The phrase data science began gaining significant popularity around 2012, thanks in part to the publication titled “Data Scientist: The Most Alluring Profession of the 21st Century”1. This aligns with the rise of a new kind of endeavor in the technology sector and some academic projects during the 2000s: the extraction of insights from messy, complex, and large datasets, which had become increasingly prevalent, all mad possible with the advent of digital storage of data.

Some examples include using data from various political pollsters to improve election predictions, extracting information from athletic department websites to evaluate baseball prospects, analyzing movie ratings from all streaming service users to make personalized recommendations, developing software to read zip codes by digitizing written digits, and using advanced measurement technologies to understand the molecular causes of diseases. This book is centered around these, and other practical examples.

Achieving success in these instances involves a collaborative effort by a team of experts with different but complementary skills. In this book, our primary focus is on data analysis. To grasp the best ways to analyze data effectively in the mentioned examples, we will cover key mathematical concepts. Some of these concepts are not new and were originally developed for different purposes, but they have proven to be adaptable and useful in various contexts.

Over the past several decades, data analysts have developed ideas, concepts, and methodologies applicable across a broad range of projects. They’ve also identified common ways to get fooled by apparent patterns in the data and important mathematical realities that are not immediately obvious. This collective wisdom has evolved into the field of Statistics, a discipline offering a mathematical framework to simplify the articulation and rigorous assessment of these concepts. For a data analyst, it’s crucial to have a comprehensive understanding of this field to prevent repeated errors and unnecessary reinvention of methodologies.

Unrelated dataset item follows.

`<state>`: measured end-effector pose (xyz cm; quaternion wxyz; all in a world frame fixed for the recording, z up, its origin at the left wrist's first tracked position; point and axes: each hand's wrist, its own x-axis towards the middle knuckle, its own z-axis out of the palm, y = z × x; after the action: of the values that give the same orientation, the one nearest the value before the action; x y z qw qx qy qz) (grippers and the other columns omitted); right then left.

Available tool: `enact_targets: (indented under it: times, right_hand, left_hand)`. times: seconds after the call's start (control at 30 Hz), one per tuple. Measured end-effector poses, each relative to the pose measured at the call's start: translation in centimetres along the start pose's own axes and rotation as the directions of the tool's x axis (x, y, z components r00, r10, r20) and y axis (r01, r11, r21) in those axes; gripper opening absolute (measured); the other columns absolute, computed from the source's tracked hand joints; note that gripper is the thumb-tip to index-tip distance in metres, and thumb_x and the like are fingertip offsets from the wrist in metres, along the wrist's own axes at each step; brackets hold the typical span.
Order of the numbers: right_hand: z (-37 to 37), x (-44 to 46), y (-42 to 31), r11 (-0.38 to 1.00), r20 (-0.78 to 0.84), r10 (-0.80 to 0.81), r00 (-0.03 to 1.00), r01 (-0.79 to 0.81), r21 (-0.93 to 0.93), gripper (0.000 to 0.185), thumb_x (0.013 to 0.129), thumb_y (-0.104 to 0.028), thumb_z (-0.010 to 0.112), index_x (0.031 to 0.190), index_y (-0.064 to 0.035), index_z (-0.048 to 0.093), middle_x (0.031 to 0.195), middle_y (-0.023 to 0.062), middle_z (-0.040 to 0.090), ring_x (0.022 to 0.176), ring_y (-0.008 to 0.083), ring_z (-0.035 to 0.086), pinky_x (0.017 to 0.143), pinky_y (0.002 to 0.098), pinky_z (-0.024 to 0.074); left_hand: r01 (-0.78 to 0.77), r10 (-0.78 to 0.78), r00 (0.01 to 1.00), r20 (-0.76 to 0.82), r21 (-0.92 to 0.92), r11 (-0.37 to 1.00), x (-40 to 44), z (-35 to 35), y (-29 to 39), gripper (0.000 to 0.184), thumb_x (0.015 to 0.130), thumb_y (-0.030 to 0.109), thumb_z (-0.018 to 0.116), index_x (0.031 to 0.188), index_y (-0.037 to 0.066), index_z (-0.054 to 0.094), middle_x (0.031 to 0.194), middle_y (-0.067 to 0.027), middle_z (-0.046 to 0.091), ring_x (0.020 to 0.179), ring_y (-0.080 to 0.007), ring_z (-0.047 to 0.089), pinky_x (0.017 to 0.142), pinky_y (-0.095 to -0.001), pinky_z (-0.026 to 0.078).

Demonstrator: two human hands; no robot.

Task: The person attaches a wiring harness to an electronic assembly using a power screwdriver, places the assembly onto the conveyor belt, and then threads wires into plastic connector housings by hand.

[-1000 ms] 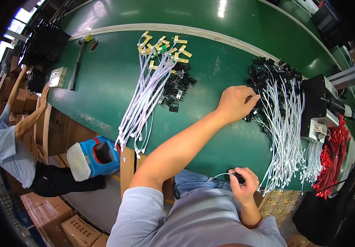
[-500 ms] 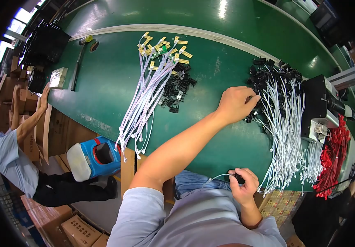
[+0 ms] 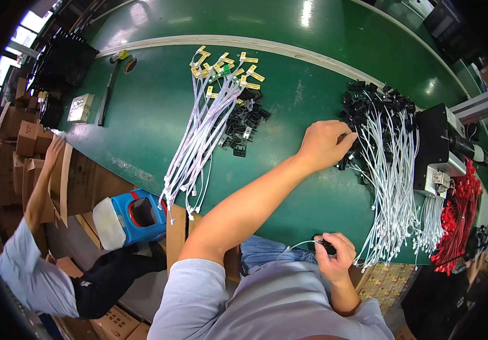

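My left hand (image 3: 327, 144) is stretched out over the green table (image 3: 289, 198), fingers curled together at the left edge of a heap of black plastic housings (image 3: 368, 93). Whatever its fingertips pinch is hidden. White cables (image 3: 388, 181) with small white end plugs fan down from that heap. Close to my body, my right hand (image 3: 337, 256) is closed around a small black plastic housing (image 3: 328, 246). From it a thin white cable (image 3: 300, 243) curves left over my lap.
Yellow-tipped cables (image 3: 195, 136) lie beside loose black parts (image 3: 244, 127). A black machine (image 3: 433, 147) and red cables (image 3: 458, 215) are at right. A hammer-like tool (image 3: 108, 90) lies at upper left. A co-worker (image 3: 34, 266) bends near a blue bin (image 3: 145, 215).
The co-worker at left has bent lower, a hand moving down from the small box to the table's edge. Both my hands have stayed almost still.
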<state>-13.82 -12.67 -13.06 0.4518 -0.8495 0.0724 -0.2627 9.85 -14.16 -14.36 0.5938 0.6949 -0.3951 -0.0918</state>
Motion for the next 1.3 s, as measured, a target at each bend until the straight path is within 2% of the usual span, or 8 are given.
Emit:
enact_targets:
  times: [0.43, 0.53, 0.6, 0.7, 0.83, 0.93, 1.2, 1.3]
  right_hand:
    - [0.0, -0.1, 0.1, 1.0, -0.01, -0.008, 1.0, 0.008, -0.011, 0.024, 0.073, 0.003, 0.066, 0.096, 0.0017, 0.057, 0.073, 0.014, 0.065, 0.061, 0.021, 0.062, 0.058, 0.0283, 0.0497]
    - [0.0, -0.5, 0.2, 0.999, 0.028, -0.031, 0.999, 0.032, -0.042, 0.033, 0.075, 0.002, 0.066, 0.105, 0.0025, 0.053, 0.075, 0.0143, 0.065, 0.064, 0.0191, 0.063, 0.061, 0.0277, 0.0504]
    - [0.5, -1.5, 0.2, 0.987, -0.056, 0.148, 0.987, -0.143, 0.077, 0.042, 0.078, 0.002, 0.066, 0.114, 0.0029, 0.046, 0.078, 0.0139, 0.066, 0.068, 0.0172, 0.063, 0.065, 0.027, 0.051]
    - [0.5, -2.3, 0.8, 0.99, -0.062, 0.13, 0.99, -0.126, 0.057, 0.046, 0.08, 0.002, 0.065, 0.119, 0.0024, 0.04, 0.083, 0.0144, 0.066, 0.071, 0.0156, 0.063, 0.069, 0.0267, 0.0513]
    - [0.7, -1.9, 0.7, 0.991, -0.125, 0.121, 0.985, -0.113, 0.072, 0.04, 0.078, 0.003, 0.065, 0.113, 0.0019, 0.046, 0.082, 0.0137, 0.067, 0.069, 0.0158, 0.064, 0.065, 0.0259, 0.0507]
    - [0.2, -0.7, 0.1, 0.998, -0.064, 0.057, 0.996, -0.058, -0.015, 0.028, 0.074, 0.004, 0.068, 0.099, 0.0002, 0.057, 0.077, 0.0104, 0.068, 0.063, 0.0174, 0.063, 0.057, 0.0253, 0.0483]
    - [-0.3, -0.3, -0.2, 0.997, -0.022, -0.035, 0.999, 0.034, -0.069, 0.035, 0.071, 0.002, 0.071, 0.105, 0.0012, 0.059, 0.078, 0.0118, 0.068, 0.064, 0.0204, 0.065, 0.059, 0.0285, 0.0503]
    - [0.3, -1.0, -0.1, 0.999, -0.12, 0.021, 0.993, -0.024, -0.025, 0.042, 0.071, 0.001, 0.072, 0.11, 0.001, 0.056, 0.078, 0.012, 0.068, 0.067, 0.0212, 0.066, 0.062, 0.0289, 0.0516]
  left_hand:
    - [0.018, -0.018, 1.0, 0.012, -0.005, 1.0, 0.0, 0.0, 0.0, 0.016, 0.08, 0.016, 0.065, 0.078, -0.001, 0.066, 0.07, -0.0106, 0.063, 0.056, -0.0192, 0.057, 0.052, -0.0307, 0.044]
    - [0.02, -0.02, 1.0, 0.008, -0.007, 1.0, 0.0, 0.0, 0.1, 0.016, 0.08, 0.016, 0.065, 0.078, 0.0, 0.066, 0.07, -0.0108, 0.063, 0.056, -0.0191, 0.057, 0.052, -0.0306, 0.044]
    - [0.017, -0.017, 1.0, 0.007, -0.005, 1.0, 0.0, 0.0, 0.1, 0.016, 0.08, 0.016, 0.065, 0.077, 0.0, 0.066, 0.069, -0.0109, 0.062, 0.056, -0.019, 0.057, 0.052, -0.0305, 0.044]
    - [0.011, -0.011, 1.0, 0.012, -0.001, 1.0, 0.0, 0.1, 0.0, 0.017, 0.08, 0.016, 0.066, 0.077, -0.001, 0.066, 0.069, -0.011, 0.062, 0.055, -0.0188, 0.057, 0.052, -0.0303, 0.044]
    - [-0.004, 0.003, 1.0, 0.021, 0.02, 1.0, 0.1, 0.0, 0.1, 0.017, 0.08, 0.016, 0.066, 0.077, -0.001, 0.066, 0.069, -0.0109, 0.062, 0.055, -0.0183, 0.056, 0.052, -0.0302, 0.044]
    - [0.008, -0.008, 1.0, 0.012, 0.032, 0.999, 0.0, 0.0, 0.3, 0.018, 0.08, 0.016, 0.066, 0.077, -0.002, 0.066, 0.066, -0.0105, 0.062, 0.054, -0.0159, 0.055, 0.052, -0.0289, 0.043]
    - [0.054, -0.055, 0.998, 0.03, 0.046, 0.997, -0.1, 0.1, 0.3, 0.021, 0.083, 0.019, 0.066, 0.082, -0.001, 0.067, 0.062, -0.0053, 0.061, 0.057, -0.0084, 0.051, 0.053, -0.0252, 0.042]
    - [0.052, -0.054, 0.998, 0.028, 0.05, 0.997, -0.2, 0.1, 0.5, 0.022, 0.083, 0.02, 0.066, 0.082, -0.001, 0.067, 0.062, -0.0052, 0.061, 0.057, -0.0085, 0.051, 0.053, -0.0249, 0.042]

There is no shortage of exceptional Statistics textbooks detailing this mathematical framework. In this book, we emphasize bridging theory and practice, applying these concepts to actual real-world challenges using data examples and in-depth case studies. We provide representative case studies that mirror what a practicing data analyst experiences. In each case study, we present and break down the R code applied to solve the problem. We also use R code to elucidate key statistical concepts often discussed in a mathematical context.

The book is divided into six sections: Summary Statistics, Probability, Statistical Inference, Linear Models, High Dimensional Data and Machine Learning. Although the the first two parts use data examples to illustrate concepts, the real-world case studies don’t appear until the third part. Each part comprises several chapters, each roughly designed for a single lecture and including a variety of exercises. All data referenced in the book is included in the dslabs package with all the Quarto code used to generate the book available on GitHub2.

Who will find this book useful?

This book is meant to be a textbook for a second course in Data Science with a focus on data analysis. Previous knowledge of R, such as that covered in Introduction to Data Science, is necessary. If you read and understand all the chapters and complete all the exercises in this book, you will be well-positioned to perform advanced data analysis tasks and you will be prepared to learn the more advanced concepts and skills needed to become an expert.

What is not covered by this book?

This book focuses on the application of statistical and machine learning methods in data analysis. We do not go in depth into the theoretical aspects of the methods, and highly recommend complementing this book with probability and statistics textbooks. We also do not cover aspects related to data management or engineering. Although R programming is an essential part of the book, we do not teach more advanced computer science topics such as data structures, optimization, and algorithm theory. Similarly, we do not cover topics such as web services, interactive graphics, parallel computing, and data streaming processing.